Aussperrung als Reaktion auf den Streik für die 35-Stunden-Woche

Insbesondere 1984 kam es aufgrund des massiven Streiks zur Durchsetzung der 35-Stunden-Woche zu einer aktiven Anwendung der kalten Aussperrung durch Arbeitgeber. Diese Situation wurde durch die Weigerung der Arbeitsämter, den Beschäftigten in der Metallindustrie Kurzarbeitergeld zu gewähren, noch verschärft. Die Kohl-Regierung erhob dies 1986 zum Gesetz, welches als Paragraph 160 SGB III (ehemals Paragraph 146 SGB III, davor Paragraph 116 AFG) bekannt ist. Die Gewerkschaften setzen sich nach wie vor für die Rücknahme dieses Paragraphen ein.

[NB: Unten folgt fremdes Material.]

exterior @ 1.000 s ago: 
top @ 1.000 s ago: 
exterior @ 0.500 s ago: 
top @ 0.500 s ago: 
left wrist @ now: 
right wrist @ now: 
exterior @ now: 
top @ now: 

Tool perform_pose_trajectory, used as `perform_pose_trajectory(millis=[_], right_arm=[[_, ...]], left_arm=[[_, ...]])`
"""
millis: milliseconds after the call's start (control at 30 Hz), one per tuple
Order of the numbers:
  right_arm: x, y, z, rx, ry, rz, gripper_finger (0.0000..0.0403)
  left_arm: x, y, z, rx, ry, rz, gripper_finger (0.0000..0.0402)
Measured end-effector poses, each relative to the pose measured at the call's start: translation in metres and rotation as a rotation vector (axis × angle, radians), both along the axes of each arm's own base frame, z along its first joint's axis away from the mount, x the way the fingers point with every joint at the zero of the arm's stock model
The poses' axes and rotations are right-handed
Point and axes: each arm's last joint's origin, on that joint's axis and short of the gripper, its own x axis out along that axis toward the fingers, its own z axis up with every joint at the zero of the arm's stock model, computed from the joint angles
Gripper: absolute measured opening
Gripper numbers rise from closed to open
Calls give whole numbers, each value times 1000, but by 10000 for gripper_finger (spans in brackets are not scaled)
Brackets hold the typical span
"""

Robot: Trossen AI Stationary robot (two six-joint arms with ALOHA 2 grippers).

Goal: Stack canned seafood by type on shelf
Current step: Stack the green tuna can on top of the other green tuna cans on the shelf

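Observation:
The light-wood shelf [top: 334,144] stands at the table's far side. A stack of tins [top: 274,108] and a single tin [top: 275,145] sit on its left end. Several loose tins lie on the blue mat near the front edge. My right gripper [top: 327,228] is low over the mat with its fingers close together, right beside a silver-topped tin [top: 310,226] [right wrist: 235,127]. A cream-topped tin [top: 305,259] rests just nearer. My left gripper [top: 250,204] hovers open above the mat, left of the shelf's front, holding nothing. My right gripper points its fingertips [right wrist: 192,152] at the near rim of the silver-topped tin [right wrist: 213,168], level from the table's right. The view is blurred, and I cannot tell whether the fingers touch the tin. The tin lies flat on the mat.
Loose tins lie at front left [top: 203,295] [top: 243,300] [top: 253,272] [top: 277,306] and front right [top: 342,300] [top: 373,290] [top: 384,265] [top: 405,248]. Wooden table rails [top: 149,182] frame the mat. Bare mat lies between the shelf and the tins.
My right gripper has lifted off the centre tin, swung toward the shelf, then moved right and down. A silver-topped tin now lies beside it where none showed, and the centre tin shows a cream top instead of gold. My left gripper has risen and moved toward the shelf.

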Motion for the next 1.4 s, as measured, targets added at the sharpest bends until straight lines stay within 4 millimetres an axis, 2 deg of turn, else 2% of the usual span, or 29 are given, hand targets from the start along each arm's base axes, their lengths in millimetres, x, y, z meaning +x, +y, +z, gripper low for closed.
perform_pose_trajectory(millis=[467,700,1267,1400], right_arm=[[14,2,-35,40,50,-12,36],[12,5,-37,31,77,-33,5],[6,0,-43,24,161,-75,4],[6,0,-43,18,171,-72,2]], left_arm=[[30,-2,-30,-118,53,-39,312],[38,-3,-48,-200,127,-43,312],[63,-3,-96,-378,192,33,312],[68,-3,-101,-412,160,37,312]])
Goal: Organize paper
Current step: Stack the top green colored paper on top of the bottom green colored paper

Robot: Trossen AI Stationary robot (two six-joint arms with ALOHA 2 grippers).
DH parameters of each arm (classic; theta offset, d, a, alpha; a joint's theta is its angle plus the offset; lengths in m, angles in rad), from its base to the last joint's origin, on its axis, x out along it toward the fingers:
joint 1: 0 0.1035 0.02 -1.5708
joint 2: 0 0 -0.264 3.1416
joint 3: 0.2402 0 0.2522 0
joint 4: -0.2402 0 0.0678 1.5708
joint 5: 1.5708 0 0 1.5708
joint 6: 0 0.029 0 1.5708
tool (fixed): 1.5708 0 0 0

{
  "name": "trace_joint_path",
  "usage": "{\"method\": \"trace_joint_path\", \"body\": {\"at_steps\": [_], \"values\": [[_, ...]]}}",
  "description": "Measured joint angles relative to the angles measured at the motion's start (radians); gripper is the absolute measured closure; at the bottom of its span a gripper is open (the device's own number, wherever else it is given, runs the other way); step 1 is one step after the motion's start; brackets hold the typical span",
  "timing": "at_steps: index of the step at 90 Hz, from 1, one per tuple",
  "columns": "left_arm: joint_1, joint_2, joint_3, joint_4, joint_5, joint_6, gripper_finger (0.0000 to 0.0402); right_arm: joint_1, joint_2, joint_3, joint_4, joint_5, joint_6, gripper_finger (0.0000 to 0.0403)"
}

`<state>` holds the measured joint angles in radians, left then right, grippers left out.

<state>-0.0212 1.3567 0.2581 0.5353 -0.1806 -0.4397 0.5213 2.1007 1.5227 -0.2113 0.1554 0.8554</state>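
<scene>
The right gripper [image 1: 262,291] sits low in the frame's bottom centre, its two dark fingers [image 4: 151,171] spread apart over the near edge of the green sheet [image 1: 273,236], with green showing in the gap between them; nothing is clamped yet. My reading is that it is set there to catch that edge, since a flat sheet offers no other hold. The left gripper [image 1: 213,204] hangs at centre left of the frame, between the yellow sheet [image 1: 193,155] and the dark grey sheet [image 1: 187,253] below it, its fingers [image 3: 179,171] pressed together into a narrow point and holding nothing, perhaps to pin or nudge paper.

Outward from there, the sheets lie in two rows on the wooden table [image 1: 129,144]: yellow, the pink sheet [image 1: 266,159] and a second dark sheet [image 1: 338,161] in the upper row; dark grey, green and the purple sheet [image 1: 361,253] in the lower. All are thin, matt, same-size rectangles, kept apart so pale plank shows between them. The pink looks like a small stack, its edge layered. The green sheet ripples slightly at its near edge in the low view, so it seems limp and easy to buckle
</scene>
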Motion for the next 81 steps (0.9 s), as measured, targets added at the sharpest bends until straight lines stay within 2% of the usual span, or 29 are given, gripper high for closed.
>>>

Beispiele für eine Kalte Aussperrung

  • Nordwürttemberg-Nordbaden wurde im Jahr 1971 von einem großen Streik erfasst, bei dem insgesamt 115.000 Menschen ihre Arbeit niederlegten. Nach den Angaben der Gewerkschaften wurden bis zu 250.000 Arbeitnehmer während des Streiks kalt ausgesperrt.
  • In Nordwürttemberg-Nordbaden gab es im Jahr 1978 einen Streik, bei dem sich insgesamt 85.000 Personen gegen ihre Arbeitgeber stellten. Laut Gewerkschaftsangaben wurden während des Streiks bis zu 132.000 Arbeitnehmer ausgesperrt.
  • Es ereignete sich 1984 ein Streik, der die Regionen Nordwürttemberg-Nordbaden und Hessen betraf. Insgesamt waren 57.500 Menschen an den Streikmaßnahmen beteiligt, und gemäß den Angaben der Gewerkschaften wurden deutschlandweit bis zu 372.000 Arbeitnehmer ausgesperrt.

Urteile zur Aussperrung

  • Urteil des Bundesarbeitsgerichts vom 20.11.2018.
    Streikmobilisierung auf Firmenparkplatz.
    Aktenzeichen: 1 AZR 12/17.
  • Beschluss des Bundesverfassungsgericht vom 26.03.2014.
    Ge­werk­schaft­lich or­ga­ni­sier­te, streik­be­glei­ten­de Flashmob-Ak­tio­nen im Ein­zel­han­del.Aktenzeichen: 1 BvR 3185/09
  • Beschluss des Bundesverfassungsgericht vom 26.06.1991
    Koalitionsfreiheit (Art. 9 Abs. 3 GG) gilt für Arbeitnehmer und Arbeitgeber.